Introduction
Forecasting electricity demand is of immense importance not only for the research community, but also for the concerned industry. Forecasting electricity demand can be either long term, medium term or short-term. Medium to long term load forecasting is used in planning and policy making while short-term forecasting is used in scheduling the generation process as well as determining the electricity prices on electricity exchanges. Short-term electricity demand prediction is vital for the scheduling and control of power systems. They tell us about which generators and turbines should stay functional and which ones should stay idle and for how long. This also helps us prevent overloading which may lead to equipment failure. Another important issue is the gradual decentralization of the electricity markets. While some countries have adopted it, many are still considering it. Markets use these forecasts to price electricity. With supply and demand fluctuating and electricity prices spiking by a factor of ten or more in a matter of hours, load forecasting is vitally important for all market participants. Reducing forecasting error is a major concern. A small forecast error can lead to a huge loss for producers, distributors, investors etc. Electricity load forecasting relies hugely on the weather conditions.
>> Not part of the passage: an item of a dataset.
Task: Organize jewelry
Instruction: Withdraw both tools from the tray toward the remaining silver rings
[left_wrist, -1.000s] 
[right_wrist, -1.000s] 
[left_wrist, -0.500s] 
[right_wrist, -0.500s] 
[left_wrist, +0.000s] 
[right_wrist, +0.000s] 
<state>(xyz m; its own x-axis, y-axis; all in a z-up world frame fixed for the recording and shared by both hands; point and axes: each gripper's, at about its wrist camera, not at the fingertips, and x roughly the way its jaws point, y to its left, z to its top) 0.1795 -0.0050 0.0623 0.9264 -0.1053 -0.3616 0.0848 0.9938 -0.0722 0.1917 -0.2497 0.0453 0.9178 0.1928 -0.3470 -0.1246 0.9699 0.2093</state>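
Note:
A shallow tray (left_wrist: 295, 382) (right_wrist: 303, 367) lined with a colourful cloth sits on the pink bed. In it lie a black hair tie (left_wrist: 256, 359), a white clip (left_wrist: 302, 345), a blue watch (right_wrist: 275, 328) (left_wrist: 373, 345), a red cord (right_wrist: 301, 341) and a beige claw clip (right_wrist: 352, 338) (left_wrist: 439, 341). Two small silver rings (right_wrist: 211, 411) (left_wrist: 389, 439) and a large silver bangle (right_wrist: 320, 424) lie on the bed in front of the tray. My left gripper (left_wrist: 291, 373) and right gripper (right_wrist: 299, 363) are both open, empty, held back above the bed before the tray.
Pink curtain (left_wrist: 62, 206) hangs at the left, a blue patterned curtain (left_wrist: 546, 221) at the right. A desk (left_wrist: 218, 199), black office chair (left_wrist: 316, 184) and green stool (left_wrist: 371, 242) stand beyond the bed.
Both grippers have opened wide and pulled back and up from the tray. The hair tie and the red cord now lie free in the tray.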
Weather anomalies produce dramatic changes in the demand for electricity. The weather factor becomes increasingly important when we are analyzing medium to long term demand. This requires the use of multivariate and complex time series models. Nevertheless, several studies have shown that univariate time series methods perform quite well. Researchers and practitioners have typically used regression, exponential smoothing, autoregressive integrated moving average (ARIMA) models for the purpose. Neural networks are also used but their performance is inferior to classical time series methods. With machine learning methods gaining popularity, support vector regression and its variant least-squares support vector regression were tried and the results are encouraging.
Method and Data
In this blog I will use a modified exponential smoothing methods called TBATS (which is an acronym for Trigonometric, Box-Cox Transformation, ARMA Errors, Trend and Seasonality) model for short-term electricity demand forecasting. It’s an innovation state space modeling framework for forecasting complex time series containing more than one or complex seasonal periods. This is a new approach published by De Livera et al. in the Journal of American Statistical Association. The article contains intricate mathematical details. The method has been implemented by Slava Razbash and Rob J. Hyndman in R’s “forecast” package.
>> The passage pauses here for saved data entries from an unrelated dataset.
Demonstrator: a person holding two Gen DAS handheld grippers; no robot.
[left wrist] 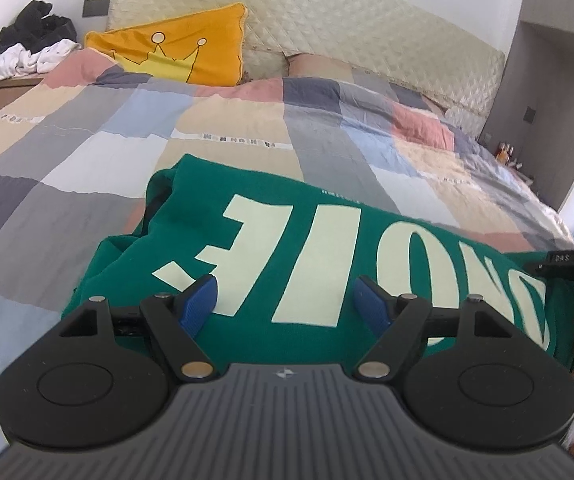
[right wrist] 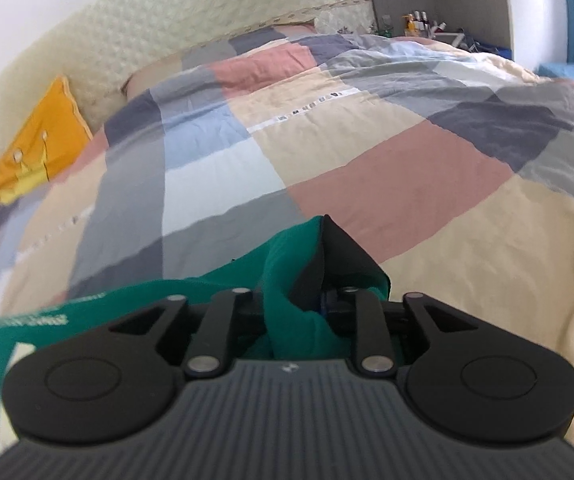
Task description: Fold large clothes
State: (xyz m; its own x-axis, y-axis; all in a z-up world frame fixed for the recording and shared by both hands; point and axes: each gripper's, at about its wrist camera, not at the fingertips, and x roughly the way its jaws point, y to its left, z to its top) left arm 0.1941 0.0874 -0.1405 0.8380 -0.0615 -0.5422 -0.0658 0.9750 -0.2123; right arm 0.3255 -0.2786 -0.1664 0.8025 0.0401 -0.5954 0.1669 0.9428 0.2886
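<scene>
Green sweatshirt (left wrist: 287,240) lies crosswise on quilt (left wrist: 87,140), lettering inverted.

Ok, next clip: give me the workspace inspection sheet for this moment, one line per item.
Surface: bed with patchwork duvet, fairly smooth.
Job's things: green sweatshirt with large pale lettering, lying on the duvet, partly folded; its edge bunches up at the right.
Clutter: yellow crown cushion at the headboard; heap of dark and white clothes on a box beside the bed.
Grippers: left gripper open, poised over the lettering, nothing between its fingers; right gripper has green fabric bunched between its fingers; whether it is clamped, cannot tell.
Cables: nothing seen.
Surroundings: quilted headboard, small bottles on a far ledge.
</scene>
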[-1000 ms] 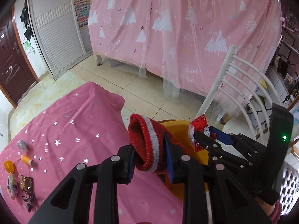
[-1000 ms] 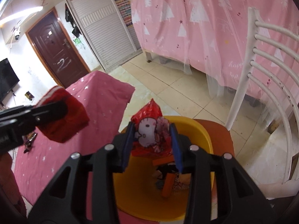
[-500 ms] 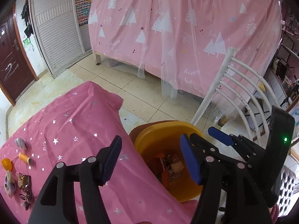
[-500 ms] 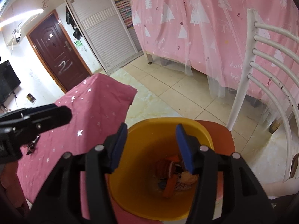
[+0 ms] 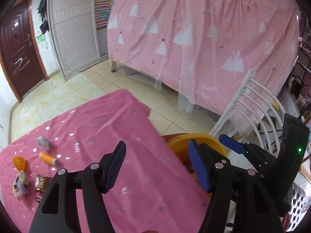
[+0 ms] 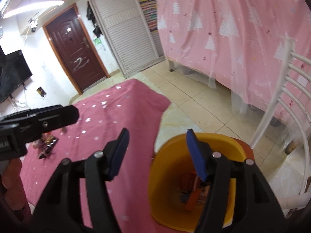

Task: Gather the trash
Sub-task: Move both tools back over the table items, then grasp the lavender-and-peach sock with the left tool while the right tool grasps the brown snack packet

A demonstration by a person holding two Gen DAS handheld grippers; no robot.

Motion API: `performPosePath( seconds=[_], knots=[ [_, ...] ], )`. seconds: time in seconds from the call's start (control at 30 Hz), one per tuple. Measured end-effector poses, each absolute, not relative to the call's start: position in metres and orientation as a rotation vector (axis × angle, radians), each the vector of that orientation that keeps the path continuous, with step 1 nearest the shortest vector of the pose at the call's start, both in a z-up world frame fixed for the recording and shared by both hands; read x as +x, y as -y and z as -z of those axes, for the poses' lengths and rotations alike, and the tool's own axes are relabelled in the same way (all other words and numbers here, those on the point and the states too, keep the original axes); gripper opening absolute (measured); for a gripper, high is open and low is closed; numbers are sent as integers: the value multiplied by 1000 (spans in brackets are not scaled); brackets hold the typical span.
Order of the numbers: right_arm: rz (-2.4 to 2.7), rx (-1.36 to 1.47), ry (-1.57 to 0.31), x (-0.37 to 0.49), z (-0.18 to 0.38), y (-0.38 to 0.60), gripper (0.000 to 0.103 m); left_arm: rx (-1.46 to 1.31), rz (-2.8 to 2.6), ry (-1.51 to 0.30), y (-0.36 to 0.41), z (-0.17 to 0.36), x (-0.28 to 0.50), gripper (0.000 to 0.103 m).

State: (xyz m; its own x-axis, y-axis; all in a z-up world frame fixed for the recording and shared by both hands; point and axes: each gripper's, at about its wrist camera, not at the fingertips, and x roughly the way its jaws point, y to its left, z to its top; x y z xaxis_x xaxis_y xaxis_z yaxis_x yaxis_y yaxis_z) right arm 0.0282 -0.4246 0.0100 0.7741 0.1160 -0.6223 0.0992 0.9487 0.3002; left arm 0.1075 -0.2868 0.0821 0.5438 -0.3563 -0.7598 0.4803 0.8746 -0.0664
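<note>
Pink cloth with little silver stars covers the bench (image 5: 108, 124), and a pink curtain with white trees hangs behind it. Both tools are spread wide and hold nothing. The left hand-held gripper (image 5: 157, 165) hangs over the cloth, near the edge. The right hand-held gripper (image 6: 157, 153) hangs half over the yellow tub (image 6: 169, 176), which sits on a chair just off the bench edge, so trash can drop straight in. Some trash already lies at the tub's bottom: an orange stick shape and crumpled printed wrappers (image 6: 194, 192). The tub looks smooth and hard, like plastic.

More trash waits far off to the left of the left hand-held gripper: a small orange cup (image 5: 19, 163), an orange tube (image 5: 48, 158) lying on its side, a fuzzy grey lump (image 5: 43, 142), a shiny brown wrapper (image 5: 40, 182) and a soft bag (image 5: 20, 183). They look light and easy to pinch. I think the job is about half done.
</note>
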Motion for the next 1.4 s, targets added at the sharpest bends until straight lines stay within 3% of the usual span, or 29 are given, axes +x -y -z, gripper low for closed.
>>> performPosePath(
  seconds=[0.63,0.77,1.4],
  knots=[
    [-230,147,-734,80,-34,279,60,108,322,-799,120,-99,124,68],
    [-269,118,-735,85,-37,256,68,104,281,-799,90,-98,130,69],
    [-390,-36,-815,109,-27,148,68,46,175,-901,-12,-43,150,69]
  ],
)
The data for the analysis is available from the website of Independant Electricity System Operator which is responsible for power distribution in Ontario Canada. The original dataset comprised hourly demand time series from 2002 until 2014. I have used 12 weeks of data from 6 January 2014 until 31 March 2014 for the analysis. I used the first eight weeks of data as the training set and the last four weeks as the test set. As the plot below shows, the data is nonlinear and contains double seasonal periods. There is daily seasonality and a weekly seasonality. If a longer time series is being used, then we need to check for and include the annual seasonality as well. The electricity demand pattern on holidays is markedly different from the weekdays. This may have an adverse effect on our model estimation. The best way to deal with this problem is to replace the holiday data with a mean of days before and after it. For example you may replace the data at 01:00 hour on a holiday (say Tuesday) by the mean of data at 01:00 hour on Monday and Wednesday and so on. The data used here contains very few holidays so I have skipped this step.
Application
Here I will show how this can be done using the R’s forecast package. I have supplied the time series and the seasonal periods to the model. The other parameters are decided by the model based on Akaike Information Criterion.
Loading the data in R:
electricity.data <- read.csv("HourlyDemands_2002-2014.csv")
head(electricity.data)
## Date Hour Total.Market.Demand Ontario.Demand
## 1 01-May-02 1 14141 14137
## 2 01-May-02 2 13876 13872
## 3 01-May-02 3 13974 13820
## 4 01-May-02 4 13898 13744
## 5 01-May-02 5 14378 14224
## 6 01-May-02 6 15408 15404
As I am interested in forecasting the Ontario demand, I will use the time series in the fourth coluns of the data under the variable name “Ontario.Demand.”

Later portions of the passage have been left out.